Willie Murrell

Personal information
- Born: September 13, 1941 Taft, Oklahoma, U.S.
- Died: December 6, 2018 (aged 77) Denver, Colorado, U.S.
- Listed height: 6 ft 6 in (1.98 m)
- Listed weight: 225 lb (102 kg)

Career information
- High school: Moton (Taft, Oklahoma)
- College: Eastern Oklahoma State (1960–1962); Kansas State (1962–1964);
- NBA draft: 1964: 4th round, 31st overall pick
- Drafted by: St. Louis Hawks
- Playing career: 1964–1971
- Position: Small forward
- Number: 44

Career history
- 1965–1967: Scranton Miners
- 1967–1968: Denver Rockets
- 1968–1970: Miami Floridians
- 1970: Kentucky Colonels
- 1970–1971: Scranton Apollos

Career highlights
- EPBL Most Valuable Player (1967); All-EPBL First Team (1967); All-EPBL Second Team (1966); 2× First-team All-Big Eight (1963, 1964); Honorable mention AP All-American (1964); No. 44 Jersey retired by Kansas State Wildcats;

Career ABA statistics
- Points: 2,988 (13.1 ppg)
- Rebounds: 1,655 (7.3 rpg)
- Assists: 233 (1.0 apg)
- Stats at Basketball Reference

= Willie Murrell =

American basketball player (1941–2018)

Willie Vernon Murrell (September 13, 1941 – December 6, 2018) was an American professional basketball player.

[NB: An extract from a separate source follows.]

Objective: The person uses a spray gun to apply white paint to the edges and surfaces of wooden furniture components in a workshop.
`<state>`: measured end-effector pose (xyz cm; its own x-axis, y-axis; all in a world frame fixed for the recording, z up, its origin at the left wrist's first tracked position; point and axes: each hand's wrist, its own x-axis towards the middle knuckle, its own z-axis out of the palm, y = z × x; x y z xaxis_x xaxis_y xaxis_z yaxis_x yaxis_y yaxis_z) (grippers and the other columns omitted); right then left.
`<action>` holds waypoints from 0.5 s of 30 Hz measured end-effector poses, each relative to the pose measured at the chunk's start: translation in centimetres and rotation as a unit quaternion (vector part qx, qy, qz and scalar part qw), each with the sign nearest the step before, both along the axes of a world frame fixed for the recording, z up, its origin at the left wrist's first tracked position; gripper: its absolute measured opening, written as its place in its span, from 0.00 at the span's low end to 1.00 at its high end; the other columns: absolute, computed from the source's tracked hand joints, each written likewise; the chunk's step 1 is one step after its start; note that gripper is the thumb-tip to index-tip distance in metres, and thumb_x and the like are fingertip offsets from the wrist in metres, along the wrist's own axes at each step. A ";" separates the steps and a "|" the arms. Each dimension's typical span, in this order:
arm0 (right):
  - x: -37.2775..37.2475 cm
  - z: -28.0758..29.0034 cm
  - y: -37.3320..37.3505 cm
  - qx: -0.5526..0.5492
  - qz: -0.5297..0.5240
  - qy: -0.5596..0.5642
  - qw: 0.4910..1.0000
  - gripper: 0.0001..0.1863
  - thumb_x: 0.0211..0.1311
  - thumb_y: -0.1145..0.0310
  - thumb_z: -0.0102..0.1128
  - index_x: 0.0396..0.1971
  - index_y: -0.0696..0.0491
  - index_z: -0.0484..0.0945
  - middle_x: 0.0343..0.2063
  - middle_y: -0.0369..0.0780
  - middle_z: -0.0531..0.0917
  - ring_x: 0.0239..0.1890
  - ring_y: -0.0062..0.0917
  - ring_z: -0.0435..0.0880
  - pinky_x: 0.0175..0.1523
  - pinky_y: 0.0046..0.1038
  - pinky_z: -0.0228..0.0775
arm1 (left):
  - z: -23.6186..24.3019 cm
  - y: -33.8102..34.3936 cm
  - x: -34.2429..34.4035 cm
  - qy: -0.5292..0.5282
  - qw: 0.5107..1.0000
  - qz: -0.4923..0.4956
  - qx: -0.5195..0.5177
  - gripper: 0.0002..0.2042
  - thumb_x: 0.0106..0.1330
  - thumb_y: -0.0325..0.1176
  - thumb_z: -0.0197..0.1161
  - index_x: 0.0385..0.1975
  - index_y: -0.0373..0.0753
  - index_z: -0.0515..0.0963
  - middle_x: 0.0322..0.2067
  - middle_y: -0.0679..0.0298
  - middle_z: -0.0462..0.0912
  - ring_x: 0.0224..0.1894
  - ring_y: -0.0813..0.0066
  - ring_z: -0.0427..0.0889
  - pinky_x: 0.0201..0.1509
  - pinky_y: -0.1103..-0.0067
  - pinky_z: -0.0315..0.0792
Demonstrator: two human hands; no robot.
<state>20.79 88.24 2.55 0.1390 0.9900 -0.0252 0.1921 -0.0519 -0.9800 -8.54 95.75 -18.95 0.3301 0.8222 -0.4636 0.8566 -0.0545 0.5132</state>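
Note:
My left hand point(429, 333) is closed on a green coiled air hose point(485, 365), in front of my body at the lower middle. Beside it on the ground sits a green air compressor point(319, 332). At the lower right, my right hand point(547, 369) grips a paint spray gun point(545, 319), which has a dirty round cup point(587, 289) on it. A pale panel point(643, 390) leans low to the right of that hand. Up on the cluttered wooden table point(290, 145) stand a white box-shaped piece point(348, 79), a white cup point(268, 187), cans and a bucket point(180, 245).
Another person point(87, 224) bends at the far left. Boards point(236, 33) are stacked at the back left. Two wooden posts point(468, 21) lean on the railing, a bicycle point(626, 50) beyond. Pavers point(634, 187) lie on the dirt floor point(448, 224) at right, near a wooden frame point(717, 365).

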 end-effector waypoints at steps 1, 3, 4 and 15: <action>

Murrell was born in Taft, Oklahoma. A 6'6" forward, he played at Kansas State University from 1962 to 1964. He averaged 20.6 points and 10.7 rebounds per game during his time at Kansas State and was a 1964 All-American AP Honorable Mention. In 1964, he led Kansas State to the Final Four of the NCAA Tournament. The team was eliminated by UCLA, despite a 29-point, 13-rebound effort from Murrell. In 2009, Murrell's No. 44 jersey was retired by Kansas State.

After college, Murrell played three seasons in the American Basketball Association as a member of the Denver Rockets, Miami Floridians, and Kentucky Colonels. He averaged 13.1 points and 7.3 rebounds in 228 ABA games.

Murrell played two seasons with the Scranton Miners in the Eastern Professional Basketball League (EPBL) from 1965 to 1967 and returned to the team when they were renamed to the Apollos in the Eastern Basketball Association (EBA) in the 1970–71 season. He was selected as the EPBL Most Valuable Player and a member of the All-EPBL First Team in 1967 and named to the All-EPBL Second Team in 1966.

Murrell died on December 6, 2018, at age 77 in Denver, Colorado.